▶ DESCRIPTION OF THE TASK
Every line from the one containing "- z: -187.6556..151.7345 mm" to the one containing "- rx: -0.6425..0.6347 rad" in the records below, both included, must be set down exactly, and no other line.

[Records from a dataset]

■ ■ ■ ■ ■ ■ ■

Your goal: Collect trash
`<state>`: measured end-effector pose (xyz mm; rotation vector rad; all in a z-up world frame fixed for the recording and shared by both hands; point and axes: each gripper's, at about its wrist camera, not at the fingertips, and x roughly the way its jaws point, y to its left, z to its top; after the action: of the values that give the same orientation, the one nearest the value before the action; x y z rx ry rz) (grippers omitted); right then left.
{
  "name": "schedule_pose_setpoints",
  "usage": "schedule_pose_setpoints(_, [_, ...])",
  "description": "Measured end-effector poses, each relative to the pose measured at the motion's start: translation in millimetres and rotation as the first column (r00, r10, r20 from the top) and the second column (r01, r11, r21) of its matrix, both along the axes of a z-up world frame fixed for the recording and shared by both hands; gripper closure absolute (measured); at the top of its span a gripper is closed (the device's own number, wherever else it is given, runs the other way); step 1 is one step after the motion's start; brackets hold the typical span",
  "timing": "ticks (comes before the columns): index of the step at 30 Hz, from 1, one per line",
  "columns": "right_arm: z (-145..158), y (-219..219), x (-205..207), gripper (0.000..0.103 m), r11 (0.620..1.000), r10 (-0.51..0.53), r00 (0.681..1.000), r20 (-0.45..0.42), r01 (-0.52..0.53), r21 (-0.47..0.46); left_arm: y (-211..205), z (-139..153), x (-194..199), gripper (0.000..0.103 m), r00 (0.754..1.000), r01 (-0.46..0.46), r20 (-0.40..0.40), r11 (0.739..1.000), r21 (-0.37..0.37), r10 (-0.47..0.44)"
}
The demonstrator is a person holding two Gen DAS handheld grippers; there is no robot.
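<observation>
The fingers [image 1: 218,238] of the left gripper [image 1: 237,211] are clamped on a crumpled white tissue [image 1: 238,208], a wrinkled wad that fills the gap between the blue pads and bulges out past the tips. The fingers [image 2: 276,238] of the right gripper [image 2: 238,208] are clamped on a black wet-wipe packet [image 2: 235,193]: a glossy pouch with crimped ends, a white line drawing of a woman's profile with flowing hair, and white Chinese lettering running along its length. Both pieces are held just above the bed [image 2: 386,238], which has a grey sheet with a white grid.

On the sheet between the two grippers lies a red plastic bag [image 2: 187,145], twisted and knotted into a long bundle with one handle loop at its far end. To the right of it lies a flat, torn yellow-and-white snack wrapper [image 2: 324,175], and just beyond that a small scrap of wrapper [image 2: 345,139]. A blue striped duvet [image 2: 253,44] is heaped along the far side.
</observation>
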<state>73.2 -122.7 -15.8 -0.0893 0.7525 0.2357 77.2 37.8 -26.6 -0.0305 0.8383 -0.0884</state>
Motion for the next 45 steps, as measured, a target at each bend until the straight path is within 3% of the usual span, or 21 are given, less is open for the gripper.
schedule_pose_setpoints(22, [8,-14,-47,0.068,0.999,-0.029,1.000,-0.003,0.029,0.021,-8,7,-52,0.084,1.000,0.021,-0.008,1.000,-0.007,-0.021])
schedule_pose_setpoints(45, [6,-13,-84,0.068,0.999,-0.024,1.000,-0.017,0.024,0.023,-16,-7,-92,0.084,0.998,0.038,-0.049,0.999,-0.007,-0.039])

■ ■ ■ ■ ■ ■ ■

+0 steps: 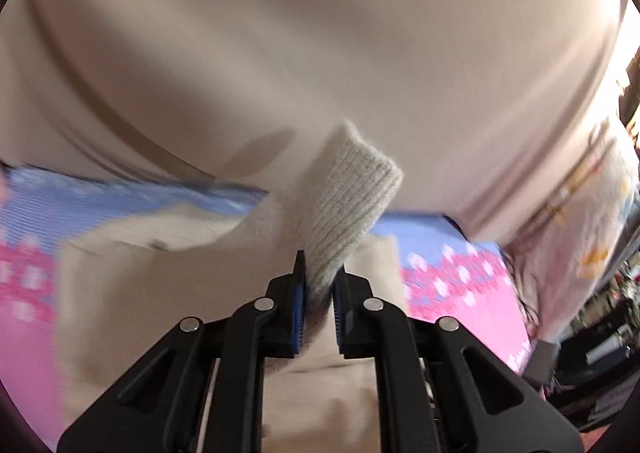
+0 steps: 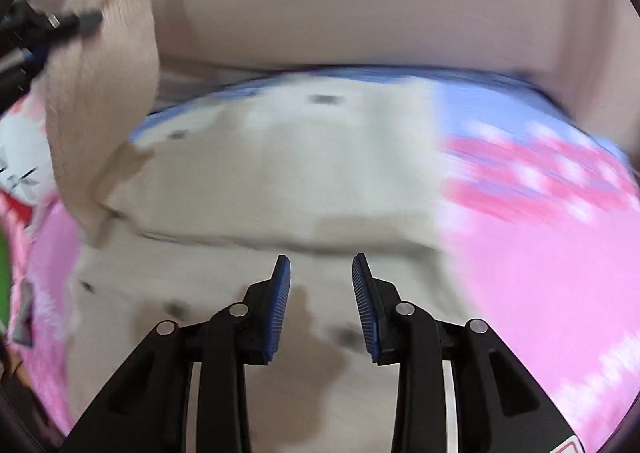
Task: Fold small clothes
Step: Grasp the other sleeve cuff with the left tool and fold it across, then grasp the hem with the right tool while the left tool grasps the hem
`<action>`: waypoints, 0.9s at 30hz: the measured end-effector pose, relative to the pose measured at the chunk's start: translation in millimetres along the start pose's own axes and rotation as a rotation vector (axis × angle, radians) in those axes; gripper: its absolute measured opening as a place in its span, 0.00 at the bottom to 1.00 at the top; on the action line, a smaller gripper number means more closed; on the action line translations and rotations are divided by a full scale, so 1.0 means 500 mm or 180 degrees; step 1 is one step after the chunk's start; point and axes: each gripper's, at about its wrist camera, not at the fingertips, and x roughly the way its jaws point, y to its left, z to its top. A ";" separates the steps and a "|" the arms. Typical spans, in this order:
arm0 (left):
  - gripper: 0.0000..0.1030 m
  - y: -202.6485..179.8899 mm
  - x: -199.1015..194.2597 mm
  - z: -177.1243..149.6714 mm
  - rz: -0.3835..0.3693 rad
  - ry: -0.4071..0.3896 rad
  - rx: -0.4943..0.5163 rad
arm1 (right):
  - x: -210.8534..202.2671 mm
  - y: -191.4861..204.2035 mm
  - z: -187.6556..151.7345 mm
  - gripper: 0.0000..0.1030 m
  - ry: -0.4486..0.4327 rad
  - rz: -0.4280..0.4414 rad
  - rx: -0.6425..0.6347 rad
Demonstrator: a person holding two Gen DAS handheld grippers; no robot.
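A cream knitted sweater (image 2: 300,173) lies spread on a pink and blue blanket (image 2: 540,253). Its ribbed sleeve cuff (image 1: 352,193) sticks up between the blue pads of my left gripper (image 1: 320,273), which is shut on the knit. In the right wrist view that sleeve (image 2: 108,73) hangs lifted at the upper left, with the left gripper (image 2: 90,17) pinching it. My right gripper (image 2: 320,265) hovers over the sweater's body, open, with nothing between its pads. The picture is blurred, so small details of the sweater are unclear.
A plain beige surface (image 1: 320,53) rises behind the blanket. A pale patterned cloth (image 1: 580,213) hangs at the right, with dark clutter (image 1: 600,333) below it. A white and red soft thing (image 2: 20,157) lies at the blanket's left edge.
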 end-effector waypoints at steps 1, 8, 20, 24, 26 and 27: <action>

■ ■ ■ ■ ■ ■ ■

▶ WORKED SOLUTION
  - z: -187.6556..151.7345 mm
  - gripper: 0.0000..0.1030 m
  - ry: -0.4486..0.4327 rad
  - rz: -0.4280..0.4414 rad
  - rx: -0.6425..0.6347 rad

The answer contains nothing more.